I was raised in a Nigerian immigrant household where my parents bred us to believe that we could do anything. I think they had to believe the same thing in order to make it in America, and so naturally, they taught us the same thing. I remember bringing back a test with a “low grade” (by my parent’s standards at least), and my mom would say, “Do the other students in the class has 2 heads?” — meaning, What is it that holding you back from succeeding?
At the end of my years in college learning Arabic, I asked myself the same question. Did the millions of people who spoke Arabic and the many thousands (at least) who had learned Arabic as a second language, have 2 heads? No.
Then what was wrong with me?
In the end, I realize that I was asking the wrong question. If I followed all the “rules” of traditional language classes (going to class, completing homework, studying, and study abroad), and still made little progress after 3 years, then I was probably not the problem. The question I needed to ask was:
What’s wrong with my method?
Luckily, my last year in college an American friend of mine who spoke fluent Mandarin, told me about a better method. He said something about “creating an immersion environment” to “learn the way to children learn”. As he described the method more, I thought — This makes perfect sense. Why don’t we learn this method in school? I also thought to myself, Can I really do this?
In a way, I think that seeing the truth so up close and personal was scary. A deep part of me had given up on myself when it came to Arabic. I wanted to believe that I would one day speak Arabic fluently, and at the same time, I was more comfortable being disillusioned by my experiences over my 3 years in college. Yet, my friend was obviously a living and breathing example of the success of this language acquisition approach. If he could do it, couldn’t I? He didn’t have two heads. Maybe I had a shot.
I didn’t take that shot immediately. I waited a few years, and by few, I mean 6 years. Over the next 6 years, my life took an entirely different direction than I expected. I moved to Beijing and lived there for 4 years. I studied Mandarin and gained conversational fluency in Mandarin using a mix of traditional learning methods and the “immersion” my friend told me about. I moved back to America eventually, and started working there.
None of my work or life had to do with Arabic directly or indirectly, but somehow the desire to learn the language started gnawing at me. To be honest, since college, the desire had never stopped. Finally, in March 2020, I made a decision, it’s now or never.

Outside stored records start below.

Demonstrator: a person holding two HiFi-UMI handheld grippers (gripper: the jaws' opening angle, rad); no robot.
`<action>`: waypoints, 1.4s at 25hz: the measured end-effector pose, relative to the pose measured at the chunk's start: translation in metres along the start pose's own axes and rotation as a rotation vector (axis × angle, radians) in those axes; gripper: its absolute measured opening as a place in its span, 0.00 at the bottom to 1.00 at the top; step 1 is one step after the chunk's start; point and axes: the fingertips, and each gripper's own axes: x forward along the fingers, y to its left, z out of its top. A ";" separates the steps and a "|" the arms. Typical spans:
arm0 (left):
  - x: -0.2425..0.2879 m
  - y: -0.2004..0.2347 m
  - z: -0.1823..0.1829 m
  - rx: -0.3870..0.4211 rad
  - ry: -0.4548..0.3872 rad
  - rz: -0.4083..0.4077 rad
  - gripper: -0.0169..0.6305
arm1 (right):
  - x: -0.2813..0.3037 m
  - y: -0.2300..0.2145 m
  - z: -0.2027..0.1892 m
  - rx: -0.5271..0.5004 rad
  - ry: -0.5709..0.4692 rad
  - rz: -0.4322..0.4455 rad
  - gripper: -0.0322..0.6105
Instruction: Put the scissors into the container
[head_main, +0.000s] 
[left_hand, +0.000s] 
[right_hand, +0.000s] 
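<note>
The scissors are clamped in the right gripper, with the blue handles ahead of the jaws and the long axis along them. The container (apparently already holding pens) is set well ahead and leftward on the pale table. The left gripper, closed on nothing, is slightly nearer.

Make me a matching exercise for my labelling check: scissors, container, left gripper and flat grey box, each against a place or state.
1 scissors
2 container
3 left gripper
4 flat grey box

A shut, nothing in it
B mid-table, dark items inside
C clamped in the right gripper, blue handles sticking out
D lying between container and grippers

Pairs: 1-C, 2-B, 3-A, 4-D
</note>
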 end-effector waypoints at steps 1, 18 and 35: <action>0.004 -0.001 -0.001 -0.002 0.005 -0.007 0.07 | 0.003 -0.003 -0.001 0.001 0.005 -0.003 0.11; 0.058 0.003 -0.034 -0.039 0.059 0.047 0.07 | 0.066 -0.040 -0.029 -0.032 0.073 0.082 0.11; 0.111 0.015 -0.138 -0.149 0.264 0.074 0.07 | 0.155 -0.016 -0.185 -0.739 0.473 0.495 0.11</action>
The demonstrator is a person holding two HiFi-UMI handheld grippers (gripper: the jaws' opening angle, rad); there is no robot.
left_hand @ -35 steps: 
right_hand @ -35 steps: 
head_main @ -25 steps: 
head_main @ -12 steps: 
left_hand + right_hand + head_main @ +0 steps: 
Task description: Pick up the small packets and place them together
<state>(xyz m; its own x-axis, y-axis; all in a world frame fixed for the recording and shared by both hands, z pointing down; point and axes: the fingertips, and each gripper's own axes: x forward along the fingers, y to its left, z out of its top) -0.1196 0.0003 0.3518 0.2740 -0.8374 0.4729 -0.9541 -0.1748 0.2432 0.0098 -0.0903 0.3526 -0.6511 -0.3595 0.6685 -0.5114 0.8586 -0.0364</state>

I told myself, “I’m going to finally follow the immersion method my friend was talking about. And if it doesn’t work this time, I’ll put this whole Arabic thing to rest.” Also, at this time, I decided to only focus on Levantine Arabic, instead Fusha, as I had before. Either way, after 6 years out of college, I didn’t remember any Arabic at all anyway. I was starting from scratch.
The funny thing is that the method worked. In one year — March 2020 – March 2021 — I went from zero to fluent in Levantine Arabic. Truth be told, there is no one more surprised than me. I’m not surprised that the method worked — immediately when I started the method, I could tell that I was going to reach fluency if I stuck with the program. I’m surprised that after 10 whole years of attempting to learn Arabic, that I had the courage not to give up. I was surprised that the old adage is actually true, “Just stay in the race”.
This site Marhabtain was birthed as a way to help more people — people like you — become fluent in Levantine Arabic too. You’ll find great articles on the method you need to use to achieve fluency, as well as wonderful products you can buy in order to supercharge your progress. This blog is for those who don’t have two heads, for those who are ready to stay in the race with Arabic, once and for all. This site is for folks who know they can do it — if only they had the right method.
So welcome! I’m so happy to have you here.
If you’re looking for a great overall guide to this method, start here and get your free copy of 10 Things You Need to Know If You Want to Learn Arabic Fluently.
If you’re looking for great products to learn Levantine Arabic, then shop here.
If you’re looking for blog articles on this method, then check out the blog here.
All the love to you on your journey,
P.S. Oh yeah, and why is the blog called Marhabtain? Well, that’s all because I love that in Levantine Arabic, one response to Marhaba (or hello), can be “Marhabtain” (or two hellos). How fun is that?! So I hope you feel extra welcome as you go through this blog.